Festival kicks off with three tracks of straight up metal, from "Lies" through the title track, "Festival." "Lies" is the best of the bunch, deftly mixing vocal melodies with subtle guitar solos throughout the song, creating an instantly catchy and singable opener. Track 4, "Afterglow," starts with acoustic guitars and strings (I told you Oliva likes the Beatles) before building to a crushing chorus. We're back into the fast, aggressive material with "Living on the Edge." Festival proceeds to see-saw back and forth between harder and softer songs all the way until the end. There isn't much noteworthy with the exception of "Winter Haven," a wonderfully written song that lulls you into thinking it's just another ballad with its lilting guitar solos over acoustic rhythms. Oliva's clear singing sounds quite different from the gruff style he normally employs. The song builds in intensity, getting darker and more aggressive and giving the listener a fantastic emotional roller coaster ride. Too bad Festival ends with the formulaic rocker "I Fear You" and the limp ballad, "Now."
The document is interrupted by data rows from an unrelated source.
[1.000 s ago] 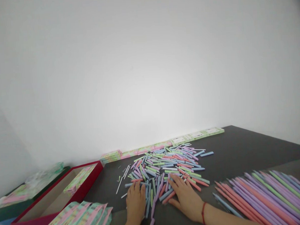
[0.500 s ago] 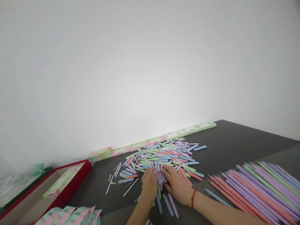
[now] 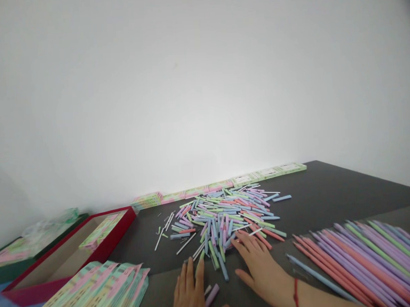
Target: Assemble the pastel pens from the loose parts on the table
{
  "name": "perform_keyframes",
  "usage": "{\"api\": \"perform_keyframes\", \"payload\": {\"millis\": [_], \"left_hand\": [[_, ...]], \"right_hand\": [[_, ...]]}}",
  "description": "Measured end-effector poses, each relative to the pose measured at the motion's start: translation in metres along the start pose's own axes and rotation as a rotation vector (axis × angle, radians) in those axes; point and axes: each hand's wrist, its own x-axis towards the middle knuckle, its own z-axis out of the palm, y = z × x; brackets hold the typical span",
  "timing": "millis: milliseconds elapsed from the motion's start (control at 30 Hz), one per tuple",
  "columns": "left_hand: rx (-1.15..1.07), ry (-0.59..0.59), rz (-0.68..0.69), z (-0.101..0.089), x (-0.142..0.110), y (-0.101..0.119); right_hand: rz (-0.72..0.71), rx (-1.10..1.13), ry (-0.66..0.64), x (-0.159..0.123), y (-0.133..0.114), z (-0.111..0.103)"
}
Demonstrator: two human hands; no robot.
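Note:
A heap of short pastel pen parts [image 3: 224, 213] in pink, blue, green and purple lies on the dark table [image 3: 329, 198]. My left hand [image 3: 192, 292] rests flat at the near edge, fingers stretched out, beside a loose purple piece [image 3: 213, 295]. My right hand [image 3: 262, 268], with a red string on the wrist, lies flat and spread, its fingertips touching the near side of the heap. Neither hand holds anything.
Long pastel pens [image 3: 366, 259] lie in a row at the right. A red box [image 3: 70, 254] with a printed card inside stands at the left, with a fan of printed cards [image 3: 95, 294] in front. More cards [image 3: 227, 185] line the wall.
Both hands have drawn back toward me from the heap and spread flat. Several pieces were pulled nearer the table's front edge. The view swung slightly to the left.

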Motion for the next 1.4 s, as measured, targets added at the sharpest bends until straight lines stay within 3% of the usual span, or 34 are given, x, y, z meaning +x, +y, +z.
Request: {"api": "perform_keyframes", "payload": {"millis": [133,300,400,500,633,733,900,1100,1267,1400], "left_hand": [[-0.030,0.066,0.030,-0.012,0.023,0.027],[-0.156,0.190,0.124,-0.004,0.062,0.041],[-0.376,0.249,0.162,-0.002,0.083,0.040],[-0.550,0.298,0.133,-0.010,0.096,0.024],[-0.583,0.312,0.022,-0.028,0.086,-0.012],[-0.540,0.222,0.005,-0.037,0.067,-0.023],[-0.483,0.102,0.062,-0.035,0.052,-0.003],[-0.460,0.055,0.066,-0.030,0.068,0.005],[-0.424,0.030,0.037,-0.033,0.072,0.000],[-0.387,-0.003,0.052,-0.036,0.070,0.002]], "right_hand": [[-0.019,0.039,-0.056,-0.021,0.004,-0.006],[-0.024,0.025,-0.079,-0.045,0.019,-0.018],[-0.010,0.039,-0.096,-0.055,0.028,-0.020],[0.014,0.045,-0.099,-0.056,0.033,-0.019],[-0.008,0.057,-0.071,-0.048,0.032,-0.016],[-0.040,0.078,-0.041,-0.034,0.027,-0.012],[-0.099,0.024,0.075,0.008,0.019,0.003],[-0.076,-0.104,0.176,0.060,0.029,0.015],[-0.061,-0.136,0.223,0.052,0.021,0.007],[-0.135,-0.134,0.113,0.032,-0.004,-0.003]]}}
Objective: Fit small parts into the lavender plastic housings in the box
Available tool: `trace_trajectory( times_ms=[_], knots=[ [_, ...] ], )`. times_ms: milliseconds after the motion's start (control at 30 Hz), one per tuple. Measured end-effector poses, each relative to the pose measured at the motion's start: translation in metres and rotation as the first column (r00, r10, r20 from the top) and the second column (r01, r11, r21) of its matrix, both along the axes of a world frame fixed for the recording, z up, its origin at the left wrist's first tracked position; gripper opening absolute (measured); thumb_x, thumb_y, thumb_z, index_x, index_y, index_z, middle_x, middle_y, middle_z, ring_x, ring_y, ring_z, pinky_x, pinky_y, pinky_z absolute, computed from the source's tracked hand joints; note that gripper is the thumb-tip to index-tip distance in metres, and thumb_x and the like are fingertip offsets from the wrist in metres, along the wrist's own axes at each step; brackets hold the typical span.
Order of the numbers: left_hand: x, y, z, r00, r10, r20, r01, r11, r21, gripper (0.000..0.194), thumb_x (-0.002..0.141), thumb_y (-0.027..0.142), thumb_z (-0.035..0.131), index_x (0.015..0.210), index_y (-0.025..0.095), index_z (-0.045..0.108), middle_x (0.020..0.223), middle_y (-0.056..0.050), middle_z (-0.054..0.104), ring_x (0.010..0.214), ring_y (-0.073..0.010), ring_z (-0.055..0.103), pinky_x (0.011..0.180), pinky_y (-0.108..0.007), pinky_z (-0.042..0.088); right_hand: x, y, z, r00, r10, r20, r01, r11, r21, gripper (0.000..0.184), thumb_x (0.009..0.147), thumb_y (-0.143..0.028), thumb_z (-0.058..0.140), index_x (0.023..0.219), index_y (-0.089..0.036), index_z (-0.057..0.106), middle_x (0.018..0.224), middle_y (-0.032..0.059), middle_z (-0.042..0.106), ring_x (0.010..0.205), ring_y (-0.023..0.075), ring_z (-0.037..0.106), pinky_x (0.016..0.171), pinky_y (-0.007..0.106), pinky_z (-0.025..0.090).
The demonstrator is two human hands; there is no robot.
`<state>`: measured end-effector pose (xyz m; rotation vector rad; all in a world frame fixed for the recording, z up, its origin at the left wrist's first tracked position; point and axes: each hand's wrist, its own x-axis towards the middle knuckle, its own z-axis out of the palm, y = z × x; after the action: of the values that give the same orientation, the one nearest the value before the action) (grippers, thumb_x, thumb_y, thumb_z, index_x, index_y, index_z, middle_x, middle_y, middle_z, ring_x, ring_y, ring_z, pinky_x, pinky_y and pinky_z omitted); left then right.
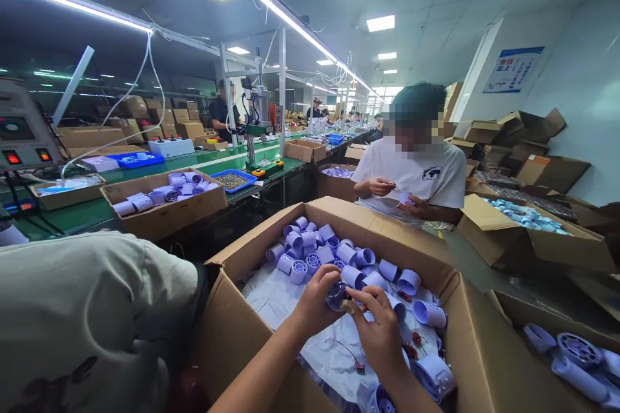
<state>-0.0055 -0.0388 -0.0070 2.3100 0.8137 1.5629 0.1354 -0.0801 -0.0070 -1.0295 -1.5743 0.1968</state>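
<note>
Above a large open cardboard box (pixel 477 342), my left hand (pixel 310 300) holds a small purple plastic cylinder housing (pixel 334 297), its open end turned partly toward me. My right hand (pixel 378 319) is closed at the near side of that housing, thumb and fingertips pinched together. Something tan shows at the fingertips; whether it is a finger cover or a small part, I cannot tell. Below lie many similar purple cylinders (pixel 353 276), some with spoked ends. A small red-and-black part with thin wires (pixel 359 368) rests on the white plastic sheet (pixel 276 290) between my forearms.
Across the box a co-worker (pixel 411 168) handles a similar purple piece. To the left, a person's grey sleeve (pixel 87 303) is close. Beyond it a green bench carries a carton of cylinders (pixel 165 216), a blue tray of small metal parts (pixel 233 181) and a press (pixel 259 122).
</note>
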Motion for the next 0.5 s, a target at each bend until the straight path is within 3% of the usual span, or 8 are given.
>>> trace_trajectory(
  times_ms=[500],
  knots=[
    [0.005,0.000,-0.006,0.996,-0.078,-0.045,0.076,0.996,-0.039,0.041,0.067,0.011,0.064,0.102,0.022,0.047,0.106,-0.009,0.052,0.097,-0.0202,0.055,0.079,-0.032,0.052,-0.009,-0.001,0.000,0.991,-0.109,0.079,0.114,0.991,-0.067,0.015,0.082,-0.034,0.059,0.074,-0.022,0.065,0.082,0.0030,0.053,0.070,0.0178,0.052,0.061,0.032,0.048]
  ],
)
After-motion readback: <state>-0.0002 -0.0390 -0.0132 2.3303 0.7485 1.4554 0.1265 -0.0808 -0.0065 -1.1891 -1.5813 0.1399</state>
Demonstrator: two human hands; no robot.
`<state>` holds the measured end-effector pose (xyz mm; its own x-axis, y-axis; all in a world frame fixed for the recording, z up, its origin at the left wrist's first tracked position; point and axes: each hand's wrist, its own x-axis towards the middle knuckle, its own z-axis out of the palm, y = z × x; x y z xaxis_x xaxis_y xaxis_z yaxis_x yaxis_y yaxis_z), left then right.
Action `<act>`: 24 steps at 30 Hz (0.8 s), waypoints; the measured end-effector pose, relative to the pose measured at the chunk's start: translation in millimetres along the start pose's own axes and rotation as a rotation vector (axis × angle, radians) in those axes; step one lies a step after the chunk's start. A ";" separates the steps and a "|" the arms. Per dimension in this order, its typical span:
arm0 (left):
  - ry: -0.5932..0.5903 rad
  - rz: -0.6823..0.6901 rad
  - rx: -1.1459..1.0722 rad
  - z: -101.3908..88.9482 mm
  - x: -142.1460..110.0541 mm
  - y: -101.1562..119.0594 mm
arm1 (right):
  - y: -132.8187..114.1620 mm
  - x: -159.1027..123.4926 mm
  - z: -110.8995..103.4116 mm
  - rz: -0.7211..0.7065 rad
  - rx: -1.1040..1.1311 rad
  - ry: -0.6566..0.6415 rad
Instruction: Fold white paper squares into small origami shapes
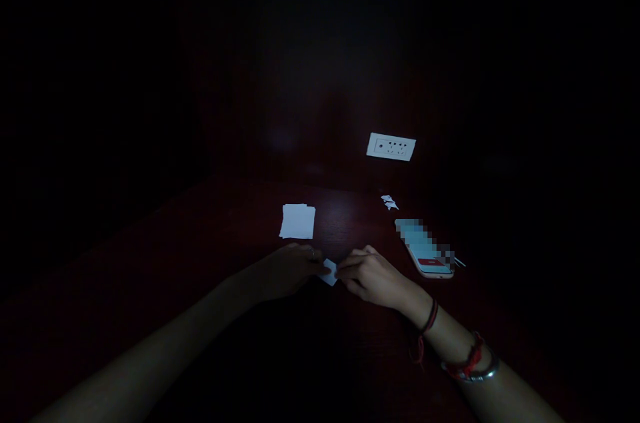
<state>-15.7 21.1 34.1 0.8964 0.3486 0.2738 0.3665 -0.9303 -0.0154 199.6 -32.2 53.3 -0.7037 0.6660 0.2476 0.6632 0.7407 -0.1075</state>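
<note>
The small white paper (329,272) is between my two hands, low in front of me; in this dim light I can't tell whether it rests on the dark red table (340,216) or sits just above it. My left hand (287,271) pinches it on one side, with a ring on a finger, and my right hand (373,276) pinches it on the other, thumbs and fingertips drawn in close. The step in hand, as I judge it, is handling this one piece with both hands; the next move calls for light, even fingertips, since paper this small could slip or crease askew. Beyond my left hand lies a loose stack of white paper (297,221). Past my right are a lit phone (423,249) and, farther back, some white scraps (390,203), below the wall socket (391,147).
</note>
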 end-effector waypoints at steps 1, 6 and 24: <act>-0.005 -0.005 0.005 0.3 0.0 0.2 | 0.4 -0.1 -0.6 -0.010 0.006 -0.004; 0.018 -0.035 -0.084 -3.1 -4.1 -2.7 | 2.3 4.0 0.6 0.004 0.032 0.012; 0.028 -0.006 -0.167 -4.7 -3.0 1.5 | 5.4 6.4 3.3 0.058 -0.005 0.021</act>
<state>-18.9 18.1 37.8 0.8860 0.3531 0.3005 0.3231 -0.9350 0.1460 197.9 -23.6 51.2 -0.6589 0.7054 0.2611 0.7038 0.7007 -0.1171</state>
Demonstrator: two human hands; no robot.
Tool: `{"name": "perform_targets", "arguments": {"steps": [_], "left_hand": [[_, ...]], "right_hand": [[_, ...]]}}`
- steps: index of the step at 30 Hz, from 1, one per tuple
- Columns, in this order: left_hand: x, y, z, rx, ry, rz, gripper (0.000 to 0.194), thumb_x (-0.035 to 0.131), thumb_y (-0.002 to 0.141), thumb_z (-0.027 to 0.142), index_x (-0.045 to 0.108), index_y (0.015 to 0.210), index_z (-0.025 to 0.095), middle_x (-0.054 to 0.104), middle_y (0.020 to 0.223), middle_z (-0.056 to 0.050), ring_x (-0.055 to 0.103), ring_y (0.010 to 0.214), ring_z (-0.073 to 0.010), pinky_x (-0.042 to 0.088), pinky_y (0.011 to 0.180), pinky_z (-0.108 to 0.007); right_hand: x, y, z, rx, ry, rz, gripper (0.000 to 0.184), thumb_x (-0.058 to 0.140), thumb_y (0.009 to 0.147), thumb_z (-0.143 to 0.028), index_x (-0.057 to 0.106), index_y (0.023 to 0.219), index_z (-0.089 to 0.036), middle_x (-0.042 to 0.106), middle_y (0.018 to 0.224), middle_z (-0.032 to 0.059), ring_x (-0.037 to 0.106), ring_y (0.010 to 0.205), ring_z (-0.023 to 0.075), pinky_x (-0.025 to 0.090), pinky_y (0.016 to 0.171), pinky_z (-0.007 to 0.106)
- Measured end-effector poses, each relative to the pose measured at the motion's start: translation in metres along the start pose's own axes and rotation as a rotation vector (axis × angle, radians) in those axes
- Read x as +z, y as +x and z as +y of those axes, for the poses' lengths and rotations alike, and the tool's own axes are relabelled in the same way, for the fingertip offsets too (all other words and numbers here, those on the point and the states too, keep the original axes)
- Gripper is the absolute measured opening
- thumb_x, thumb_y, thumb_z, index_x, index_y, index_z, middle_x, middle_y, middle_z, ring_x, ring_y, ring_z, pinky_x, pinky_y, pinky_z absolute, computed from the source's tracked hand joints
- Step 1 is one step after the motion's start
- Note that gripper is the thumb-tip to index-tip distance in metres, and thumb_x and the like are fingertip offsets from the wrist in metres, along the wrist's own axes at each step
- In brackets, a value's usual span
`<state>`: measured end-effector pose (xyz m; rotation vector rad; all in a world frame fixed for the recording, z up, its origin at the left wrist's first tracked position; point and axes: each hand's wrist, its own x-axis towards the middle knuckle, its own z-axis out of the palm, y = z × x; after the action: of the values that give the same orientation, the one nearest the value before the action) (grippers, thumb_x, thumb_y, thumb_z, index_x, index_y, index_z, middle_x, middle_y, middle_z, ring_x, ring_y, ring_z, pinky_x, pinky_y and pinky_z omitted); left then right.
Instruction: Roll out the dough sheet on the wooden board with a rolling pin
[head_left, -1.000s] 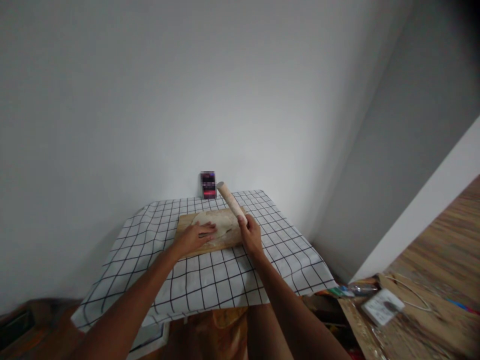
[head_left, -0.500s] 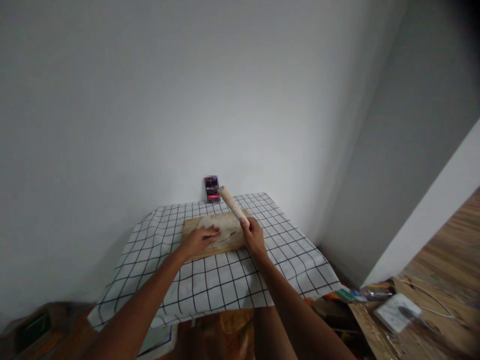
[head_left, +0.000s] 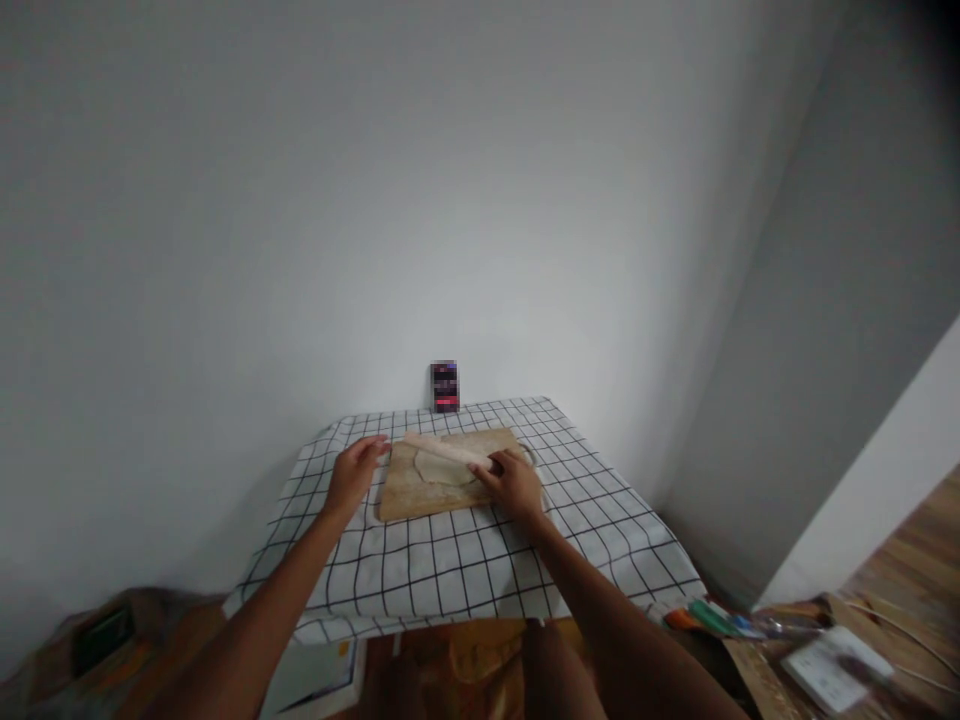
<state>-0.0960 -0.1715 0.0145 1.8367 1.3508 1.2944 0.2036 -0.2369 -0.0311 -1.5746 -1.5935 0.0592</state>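
Dim, greyish light fills the room, brightest in a soft patch on the white back wall (head_left: 532, 260) and fading to dull grey at the left and across the side wall (head_left: 795, 400). A faint shadow spreads over the back wall left of the checked tablecloth (head_left: 427, 570), and the space beneath is murky. The upper-right corner sinks to black. Wide-angle distortion stretches the forearms (head_left: 296, 575) toward the bottom edge. Fine detail on the rolling pin (head_left: 444, 448) is soft, the flat white object (head_left: 832, 665) at lower right is smeared, and the dark upright object (head_left: 445, 388) is coarsely pixelated.
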Motion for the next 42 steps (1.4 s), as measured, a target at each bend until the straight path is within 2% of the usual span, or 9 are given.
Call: {"name": "perform_targets", "arguments": {"steps": [3,5,12,15,20,26,34,38,42], "left_hand": [[0.007,-0.001,0.014,0.157,0.180,0.086,0.042,0.043,0.100,0.046,0.070,0.118,0.020,0.074,0.128,-0.009,0.066,0.122,-0.0241,0.054,0.104,-0.038],[0.020,-0.001,0.018,0.244,0.282,0.065,0.042,0.040,0.102,0.042,0.070,0.121,0.020,0.073,0.129,-0.008,0.064,0.124,-0.0240,0.051,0.110,-0.039],[0.071,0.005,0.003,0.317,0.639,-0.239,0.051,0.035,0.105,0.036,0.057,0.146,0.016,0.056,0.154,-0.015,0.037,0.152,-0.0317,0.026,0.127,-0.053],[0.077,0.020,0.001,0.279,0.744,-0.319,0.053,0.037,0.104,0.031,0.050,0.153,0.018,0.046,0.160,-0.016,0.031,0.155,-0.0358,0.019,0.125,-0.065],[0.081,0.055,-0.002,0.284,0.734,-0.485,0.055,0.045,0.100,0.032,0.050,0.154,0.022,0.038,0.165,-0.013,0.022,0.158,-0.0361,0.005,0.126,-0.067],[0.089,0.065,-0.021,0.249,0.641,-0.463,0.058,0.041,0.101,0.032,0.042,0.159,0.028,0.036,0.167,-0.007,0.023,0.159,-0.0325,0.015,0.127,-0.060],[0.077,0.032,-0.019,0.400,0.670,-0.344,0.058,0.038,0.100,0.021,0.047,0.157,0.023,0.047,0.161,-0.007,0.030,0.157,-0.0297,0.023,0.128,-0.053],[0.072,0.025,-0.020,0.451,0.656,-0.350,0.057,0.037,0.100,0.021,0.048,0.155,0.020,0.050,0.159,-0.008,0.030,0.156,-0.0289,0.022,0.130,-0.050],[0.070,0.029,-0.015,0.392,0.619,-0.410,0.053,0.037,0.102,0.024,0.051,0.153,0.018,0.053,0.157,-0.008,0.034,0.155,-0.0282,0.024,0.130,-0.047]], "right_hand": [[-0.001,-0.003,-0.007,-0.084,-0.143,-0.062,0.040,0.067,0.093,-0.061,0.075,0.095,-0.022,0.071,0.097,0.0052,0.064,0.092,0.0199,0.041,0.075,0.029],[-0.002,-0.005,-0.012,-0.136,-0.222,-0.086,0.039,0.069,0.092,-0.060,0.074,0.092,-0.022,0.071,0.099,0.0059,0.063,0.098,0.0215,0.043,0.081,0.030],[-0.004,-0.009,-0.020,-0.172,-0.322,-0.089,0.039,0.062,0.098,-0.058,0.072,0.091,-0.021,0.071,0.098,0.0077,0.062,0.098,0.0235,0.043,0.083,0.034],[-0.006,-0.003,-0.021,-0.134,-0.355,-0.114,0.038,0.048,0.106,-0.046,0.072,0.089,-0.021,0.071,0.097,0.0098,0.063,0.097,0.0239,0.042,0.080,0.034],[-0.004,0.013,-0.020,-0.032,-0.417,-0.122,0.028,0.048,0.102,-0.030,0.072,0.111,-0.019,0.070,0.125,0.0146,0.063,0.112,0.0283,0.043,0.089,0.039],[0.004,0.010,-0.017,-0.050,-0.385,-0.133,0.034,0.044,0.105,-0.034,0.074,0.095,-0.022,0.071,0.131,0.0120,0.065,0.118,0.0273,0.047,0.091,0.038],[0.000,-0.014,-0.025,-0.119,-0.235,-0.132,0.031,0.048,0.105,-0.040,0.074,0.110,-0.024,0.071,0.131,0.0101,0.061,0.130,0.0279,0.053,0.097,0.041],[-0.002,-0.023,-0.025,-0.142,-0.194,-0.125,0.029,0.055,0.101,-0.039,0.072,0.121,-0.027,0.070,0.134,0.0080,0.064,0.126,0.0266,0.054,0.097,0.039],[0.001,-0.026,-0.021,-0.114,-0.216,-0.126,0.029,0.064,0.097,-0.041,0.071,0.122,-0.028,0.072,0.129,0.0077,0.063,0.126,0.0268,0.053,0.094,0.036]]}}
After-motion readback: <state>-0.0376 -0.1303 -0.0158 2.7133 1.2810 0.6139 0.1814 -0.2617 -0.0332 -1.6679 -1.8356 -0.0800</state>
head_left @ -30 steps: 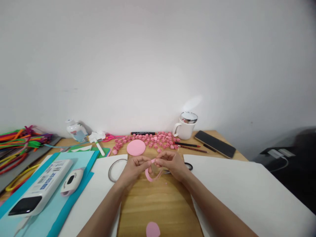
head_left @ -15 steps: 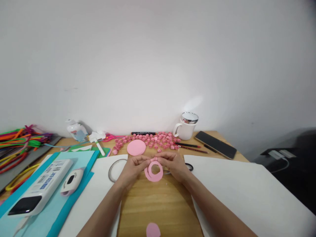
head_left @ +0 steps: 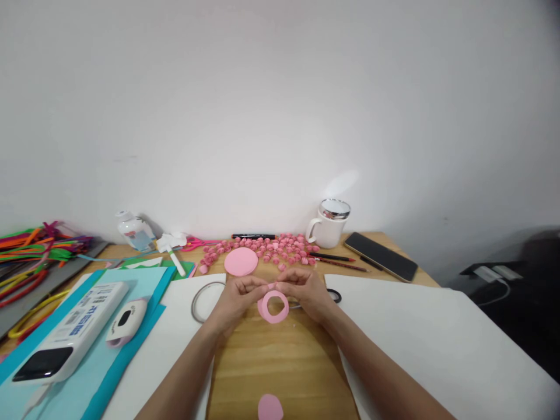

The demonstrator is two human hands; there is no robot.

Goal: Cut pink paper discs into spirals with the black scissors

All in all, Festival reminds me a great deal of mid-period Savatage, and that's a good thing. There are some missteps to be sure, but that was true back then, as well. There is a bit too much slower material and some of the harder stuff is pedestrian, but the good stuff is REALLY good, enough to make this a worthwhile pickup. Savatage fans should get a lot out of this, but, as always, your mileage may vary.